Он выпустил из рук сумку, и она шлепнулась на дорогу, затем он направился ко мне.
— Послушайте, — начал я. — У меня есть документы, — с этими словами я полез во внутренний карман пиджака. — Я...
Да, глупо получилось, но мне было жарко, я устал, и этот Бернс надоел мне до чертиков, поэтому я и дал маху. Он успел заметить рукоятку моего пистолета и его собственный тотчас же оказался у него в руках. Бернс действовал очень проворно. Вероятно, перед зеркалом тренировался. В считанные секунды он прижал меня к своей машине, отобрал оружие и нацепил наручники.
Глава 20
Часика три-четыре мне пришлось прохлаждаться в камере. Точное время я сказать не могу, поскольку заботливый Бернс забрал у меня часы, а вместе с ними пистолет, бумажник с документами, бумаги и еще ремень со шнурками, чтобы я вдруг не вздумал удавиться в приступе раскаяния за то, что докучал библиотекаршам.
Камера, надо отметить, оказалась самой чистой из тех, что мне приходилось повидать за всю жизнь. Даже нужник не внушал опасений, что после пользования им потребуется колоть пенициллин.

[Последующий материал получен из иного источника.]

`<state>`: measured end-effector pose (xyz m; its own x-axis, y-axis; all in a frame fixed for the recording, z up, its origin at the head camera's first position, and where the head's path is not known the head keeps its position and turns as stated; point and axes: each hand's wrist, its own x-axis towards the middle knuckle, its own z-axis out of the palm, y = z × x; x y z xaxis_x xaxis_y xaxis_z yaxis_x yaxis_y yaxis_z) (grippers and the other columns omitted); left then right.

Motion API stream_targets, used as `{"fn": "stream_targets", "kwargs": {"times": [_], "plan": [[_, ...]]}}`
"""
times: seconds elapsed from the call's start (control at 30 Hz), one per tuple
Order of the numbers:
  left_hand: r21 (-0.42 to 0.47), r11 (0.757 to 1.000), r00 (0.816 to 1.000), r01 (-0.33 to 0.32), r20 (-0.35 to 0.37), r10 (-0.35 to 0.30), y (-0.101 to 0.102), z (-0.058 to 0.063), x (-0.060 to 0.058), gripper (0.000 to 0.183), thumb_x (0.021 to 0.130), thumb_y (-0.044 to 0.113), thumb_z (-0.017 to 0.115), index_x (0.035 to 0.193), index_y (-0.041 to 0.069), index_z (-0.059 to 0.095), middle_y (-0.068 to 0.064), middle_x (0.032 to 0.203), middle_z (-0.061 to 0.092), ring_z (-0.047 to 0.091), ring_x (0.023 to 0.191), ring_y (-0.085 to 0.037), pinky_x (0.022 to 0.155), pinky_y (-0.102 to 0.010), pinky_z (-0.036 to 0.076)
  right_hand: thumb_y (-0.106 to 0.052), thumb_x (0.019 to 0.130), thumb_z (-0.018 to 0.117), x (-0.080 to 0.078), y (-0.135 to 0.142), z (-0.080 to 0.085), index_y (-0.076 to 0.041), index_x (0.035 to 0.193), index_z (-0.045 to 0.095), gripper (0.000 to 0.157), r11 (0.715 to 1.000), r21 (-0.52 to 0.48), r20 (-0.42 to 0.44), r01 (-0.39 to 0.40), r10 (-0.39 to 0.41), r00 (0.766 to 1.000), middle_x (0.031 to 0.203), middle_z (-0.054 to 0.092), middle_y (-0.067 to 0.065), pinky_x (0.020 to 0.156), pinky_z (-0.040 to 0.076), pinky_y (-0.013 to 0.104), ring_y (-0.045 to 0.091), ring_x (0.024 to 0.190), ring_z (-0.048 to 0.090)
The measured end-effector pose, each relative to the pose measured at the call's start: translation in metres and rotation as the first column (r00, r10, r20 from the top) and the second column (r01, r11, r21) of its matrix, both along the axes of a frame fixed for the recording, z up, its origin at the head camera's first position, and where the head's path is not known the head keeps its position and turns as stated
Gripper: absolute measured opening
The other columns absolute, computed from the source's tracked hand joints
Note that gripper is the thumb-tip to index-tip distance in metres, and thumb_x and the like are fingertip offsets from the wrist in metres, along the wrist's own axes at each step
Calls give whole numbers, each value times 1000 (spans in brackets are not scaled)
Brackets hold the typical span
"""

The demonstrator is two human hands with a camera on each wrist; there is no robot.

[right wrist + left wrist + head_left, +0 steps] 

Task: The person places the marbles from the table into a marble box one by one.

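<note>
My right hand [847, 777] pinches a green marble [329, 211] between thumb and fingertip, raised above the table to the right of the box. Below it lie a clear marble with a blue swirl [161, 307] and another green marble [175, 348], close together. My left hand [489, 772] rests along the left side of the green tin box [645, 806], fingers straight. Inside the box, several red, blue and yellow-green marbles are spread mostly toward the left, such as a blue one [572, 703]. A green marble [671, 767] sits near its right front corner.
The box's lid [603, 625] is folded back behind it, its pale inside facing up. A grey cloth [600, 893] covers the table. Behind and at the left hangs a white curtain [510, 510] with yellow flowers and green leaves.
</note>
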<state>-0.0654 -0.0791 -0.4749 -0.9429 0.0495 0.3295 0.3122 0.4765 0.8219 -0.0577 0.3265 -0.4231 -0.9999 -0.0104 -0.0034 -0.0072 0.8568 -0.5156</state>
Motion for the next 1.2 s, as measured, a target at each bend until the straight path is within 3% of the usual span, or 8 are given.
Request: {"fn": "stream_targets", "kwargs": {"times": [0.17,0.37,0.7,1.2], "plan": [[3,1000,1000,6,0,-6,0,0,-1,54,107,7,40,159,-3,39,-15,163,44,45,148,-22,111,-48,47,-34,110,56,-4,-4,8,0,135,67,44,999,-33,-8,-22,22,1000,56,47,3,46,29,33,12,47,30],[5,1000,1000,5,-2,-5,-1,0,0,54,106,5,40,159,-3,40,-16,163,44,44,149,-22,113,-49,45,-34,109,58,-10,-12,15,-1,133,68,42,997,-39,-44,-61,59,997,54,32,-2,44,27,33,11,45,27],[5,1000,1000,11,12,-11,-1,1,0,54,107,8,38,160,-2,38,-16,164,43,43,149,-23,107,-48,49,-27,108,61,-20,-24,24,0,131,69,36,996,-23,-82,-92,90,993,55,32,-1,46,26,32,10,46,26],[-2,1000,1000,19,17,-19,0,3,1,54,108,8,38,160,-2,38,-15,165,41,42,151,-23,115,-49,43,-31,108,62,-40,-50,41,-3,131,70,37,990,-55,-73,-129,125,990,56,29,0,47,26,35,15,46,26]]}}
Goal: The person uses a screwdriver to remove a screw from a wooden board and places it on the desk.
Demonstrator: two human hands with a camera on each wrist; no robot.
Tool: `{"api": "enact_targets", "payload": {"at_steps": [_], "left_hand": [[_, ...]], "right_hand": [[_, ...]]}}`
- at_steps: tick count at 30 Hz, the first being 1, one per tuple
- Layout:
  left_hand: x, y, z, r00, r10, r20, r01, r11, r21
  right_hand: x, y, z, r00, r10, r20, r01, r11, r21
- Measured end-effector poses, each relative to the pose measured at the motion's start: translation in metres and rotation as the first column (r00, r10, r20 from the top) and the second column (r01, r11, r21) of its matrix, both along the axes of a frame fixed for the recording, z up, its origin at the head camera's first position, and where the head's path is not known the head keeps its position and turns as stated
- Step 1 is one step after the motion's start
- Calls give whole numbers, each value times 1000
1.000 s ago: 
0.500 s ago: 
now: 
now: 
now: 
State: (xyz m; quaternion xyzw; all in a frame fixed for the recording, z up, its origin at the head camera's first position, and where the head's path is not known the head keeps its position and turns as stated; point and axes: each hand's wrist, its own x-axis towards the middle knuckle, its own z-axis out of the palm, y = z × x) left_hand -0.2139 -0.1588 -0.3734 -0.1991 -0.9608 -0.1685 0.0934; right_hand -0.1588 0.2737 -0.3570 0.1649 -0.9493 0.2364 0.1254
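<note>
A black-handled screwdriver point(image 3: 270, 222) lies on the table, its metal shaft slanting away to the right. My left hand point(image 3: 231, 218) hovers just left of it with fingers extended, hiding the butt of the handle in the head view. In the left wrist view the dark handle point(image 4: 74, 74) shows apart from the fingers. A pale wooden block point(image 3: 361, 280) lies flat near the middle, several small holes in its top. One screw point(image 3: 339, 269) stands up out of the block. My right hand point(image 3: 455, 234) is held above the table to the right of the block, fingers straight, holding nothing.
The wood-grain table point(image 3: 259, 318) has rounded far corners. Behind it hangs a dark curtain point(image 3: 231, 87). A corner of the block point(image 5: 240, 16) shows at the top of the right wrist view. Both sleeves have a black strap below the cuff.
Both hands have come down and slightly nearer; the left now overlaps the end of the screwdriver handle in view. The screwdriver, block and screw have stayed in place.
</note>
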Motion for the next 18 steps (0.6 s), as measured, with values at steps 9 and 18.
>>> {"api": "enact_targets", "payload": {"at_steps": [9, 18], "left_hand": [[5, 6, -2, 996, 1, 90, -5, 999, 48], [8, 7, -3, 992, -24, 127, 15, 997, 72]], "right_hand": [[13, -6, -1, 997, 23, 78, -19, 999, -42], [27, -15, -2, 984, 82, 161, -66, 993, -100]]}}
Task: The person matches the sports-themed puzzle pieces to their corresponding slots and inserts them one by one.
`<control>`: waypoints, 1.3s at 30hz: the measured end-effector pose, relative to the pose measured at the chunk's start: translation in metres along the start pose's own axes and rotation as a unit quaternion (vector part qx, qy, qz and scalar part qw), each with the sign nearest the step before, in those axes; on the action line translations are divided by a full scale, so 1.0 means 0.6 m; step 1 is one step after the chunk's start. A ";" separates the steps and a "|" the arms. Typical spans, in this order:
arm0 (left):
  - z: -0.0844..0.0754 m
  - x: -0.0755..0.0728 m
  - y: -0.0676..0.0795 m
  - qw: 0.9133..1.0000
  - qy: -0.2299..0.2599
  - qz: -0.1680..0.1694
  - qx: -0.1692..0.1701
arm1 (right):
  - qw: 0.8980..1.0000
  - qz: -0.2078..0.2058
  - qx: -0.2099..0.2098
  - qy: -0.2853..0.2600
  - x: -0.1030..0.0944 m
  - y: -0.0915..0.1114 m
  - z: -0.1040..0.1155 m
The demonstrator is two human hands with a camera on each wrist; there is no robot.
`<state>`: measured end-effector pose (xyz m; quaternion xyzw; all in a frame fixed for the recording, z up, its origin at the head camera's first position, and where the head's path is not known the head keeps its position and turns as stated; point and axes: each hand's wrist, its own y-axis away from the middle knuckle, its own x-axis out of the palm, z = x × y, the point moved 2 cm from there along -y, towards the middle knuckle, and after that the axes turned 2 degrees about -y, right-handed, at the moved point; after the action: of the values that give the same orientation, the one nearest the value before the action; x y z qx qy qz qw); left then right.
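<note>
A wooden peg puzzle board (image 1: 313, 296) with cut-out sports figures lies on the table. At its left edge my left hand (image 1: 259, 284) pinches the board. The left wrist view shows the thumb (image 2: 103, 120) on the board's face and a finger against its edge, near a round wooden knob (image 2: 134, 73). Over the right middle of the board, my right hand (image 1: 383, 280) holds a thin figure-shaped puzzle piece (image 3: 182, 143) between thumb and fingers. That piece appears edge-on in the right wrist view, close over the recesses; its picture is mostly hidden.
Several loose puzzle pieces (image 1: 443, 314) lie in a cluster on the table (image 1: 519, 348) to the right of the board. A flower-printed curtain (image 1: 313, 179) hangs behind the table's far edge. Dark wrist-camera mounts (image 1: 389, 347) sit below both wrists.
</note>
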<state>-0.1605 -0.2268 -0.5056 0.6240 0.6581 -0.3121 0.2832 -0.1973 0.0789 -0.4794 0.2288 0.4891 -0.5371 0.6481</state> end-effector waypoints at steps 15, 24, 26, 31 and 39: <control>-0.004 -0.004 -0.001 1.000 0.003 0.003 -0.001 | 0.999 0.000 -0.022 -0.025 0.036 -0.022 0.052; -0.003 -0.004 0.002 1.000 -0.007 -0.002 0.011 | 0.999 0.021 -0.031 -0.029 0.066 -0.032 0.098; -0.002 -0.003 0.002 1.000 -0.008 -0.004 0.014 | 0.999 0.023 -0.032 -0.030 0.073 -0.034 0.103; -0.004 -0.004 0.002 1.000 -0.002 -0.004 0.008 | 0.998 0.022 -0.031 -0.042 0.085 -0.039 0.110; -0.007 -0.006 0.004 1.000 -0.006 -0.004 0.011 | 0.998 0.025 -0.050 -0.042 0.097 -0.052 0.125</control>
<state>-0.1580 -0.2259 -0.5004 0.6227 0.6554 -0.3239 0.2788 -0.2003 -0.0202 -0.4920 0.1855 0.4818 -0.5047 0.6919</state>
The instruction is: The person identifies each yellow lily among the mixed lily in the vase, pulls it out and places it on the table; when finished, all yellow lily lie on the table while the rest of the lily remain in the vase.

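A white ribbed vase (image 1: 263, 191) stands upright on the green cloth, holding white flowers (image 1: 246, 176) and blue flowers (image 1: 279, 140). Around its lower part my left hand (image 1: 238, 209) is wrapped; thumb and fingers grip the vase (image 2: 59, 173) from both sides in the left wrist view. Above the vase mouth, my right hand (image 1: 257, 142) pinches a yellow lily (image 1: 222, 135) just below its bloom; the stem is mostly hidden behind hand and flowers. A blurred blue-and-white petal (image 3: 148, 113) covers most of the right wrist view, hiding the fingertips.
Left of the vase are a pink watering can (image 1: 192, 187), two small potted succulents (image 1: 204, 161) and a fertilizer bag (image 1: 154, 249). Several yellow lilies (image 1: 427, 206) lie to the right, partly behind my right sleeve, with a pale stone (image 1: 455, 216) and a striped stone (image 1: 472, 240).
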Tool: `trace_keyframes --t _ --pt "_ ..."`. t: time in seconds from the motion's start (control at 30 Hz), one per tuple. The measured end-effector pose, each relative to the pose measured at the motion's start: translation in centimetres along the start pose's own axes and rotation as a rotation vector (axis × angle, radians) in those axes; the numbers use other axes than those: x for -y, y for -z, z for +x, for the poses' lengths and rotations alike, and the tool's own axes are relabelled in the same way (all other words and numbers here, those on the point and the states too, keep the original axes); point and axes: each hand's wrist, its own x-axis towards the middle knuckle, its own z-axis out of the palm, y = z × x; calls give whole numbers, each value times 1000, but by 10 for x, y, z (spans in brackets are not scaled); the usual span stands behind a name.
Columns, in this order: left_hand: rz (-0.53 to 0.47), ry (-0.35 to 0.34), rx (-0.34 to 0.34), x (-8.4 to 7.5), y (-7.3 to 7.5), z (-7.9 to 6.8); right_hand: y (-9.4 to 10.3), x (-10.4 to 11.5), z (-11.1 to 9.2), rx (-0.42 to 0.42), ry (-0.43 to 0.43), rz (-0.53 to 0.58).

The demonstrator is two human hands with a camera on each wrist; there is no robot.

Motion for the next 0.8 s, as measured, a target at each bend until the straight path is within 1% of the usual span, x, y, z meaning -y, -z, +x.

Не тратя времени зря, я размышлял над тем, что узнал из файлов, пытаясь соединить кусочки мозаики в имеющее смысл целое. При этом я усилием воли заставлял себя не думать о Страннике и его возможном занятии в этот момент.
Наконец снаружи послышался шум, и дверь открылась. Я поднял глаза и встретился взглядом с высоким темнокожим мужчиной в форменной рубашке. На вид ему было под сорок, но походка и умудренные опытом глаза выдавали его истинный возраст. Я предположил, что в свое время этот человек занимался боксом, возможно, в среднем или полутяжелом весе, и двигался он легко. Безусловно, он был значительно умнее, чем Уоллес и Бернс вместе взятые, хотя за это качество наград не выдают. Должно быть, передо мной стоял Элвин Мартин. Я не стал суетиться и не встал сразу же, чтобы он не подумал, будто я не оценил чистоту его камеры.
— Вы хотите задержаться здесь еще на пару часиков или ждете, что вас кто-то на руках вынесет? — осведомился он. Я не услышал в его голосе тягучего южного выговора. Возможно, он был родом из Детройта или Чикаго.
Я поднялся, и он отступил в сторону, освобождая дорогу. В конце коридора нас поджидал Уоллес.
— Помощник, верните ему вещи.
— И пистолет тоже? — Уоллес не торопился выполнять указание. Глядя на него, становилось ясно, что этот малый не привык получать распоряжения от черного, и ему очень не нравится, когда приходится эти распоряжения выполнять. Меня вдруг осенило, что у Уоллеса гораздо больше общего с Крысом и его дружками, чем может позволить себе добросовестный служитель закона.